=== Begin Enclosure ===
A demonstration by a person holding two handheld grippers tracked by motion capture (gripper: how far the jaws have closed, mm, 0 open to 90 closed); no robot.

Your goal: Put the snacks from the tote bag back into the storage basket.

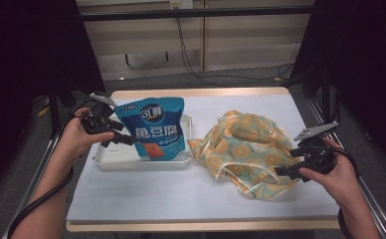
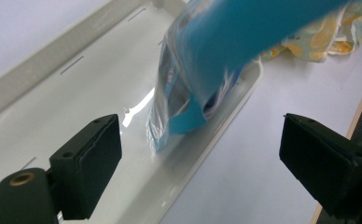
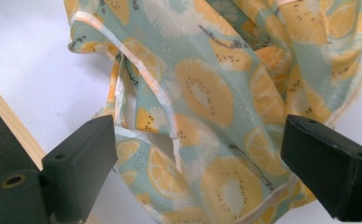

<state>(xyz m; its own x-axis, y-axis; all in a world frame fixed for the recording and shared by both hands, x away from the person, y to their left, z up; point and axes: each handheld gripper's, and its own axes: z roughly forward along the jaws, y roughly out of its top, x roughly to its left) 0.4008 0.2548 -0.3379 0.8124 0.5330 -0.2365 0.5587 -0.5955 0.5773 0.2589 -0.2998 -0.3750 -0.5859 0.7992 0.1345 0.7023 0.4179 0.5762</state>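
Right tool point(image 3: 198, 158) wide over fruit-print cloth point(image 3: 244, 93)

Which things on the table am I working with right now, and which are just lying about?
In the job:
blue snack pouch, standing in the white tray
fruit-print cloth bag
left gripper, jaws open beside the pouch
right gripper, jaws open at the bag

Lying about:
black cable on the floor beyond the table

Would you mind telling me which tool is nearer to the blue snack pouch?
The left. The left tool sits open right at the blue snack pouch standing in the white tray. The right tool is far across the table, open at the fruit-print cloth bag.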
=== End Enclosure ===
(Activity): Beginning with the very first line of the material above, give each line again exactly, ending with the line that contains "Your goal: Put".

(Output for this task):
A demonstration by a person holding two handheld grippers tracked by motion capture (gripper: how far the jaws have closed, mm, 0 open to 90 closed); no robot.

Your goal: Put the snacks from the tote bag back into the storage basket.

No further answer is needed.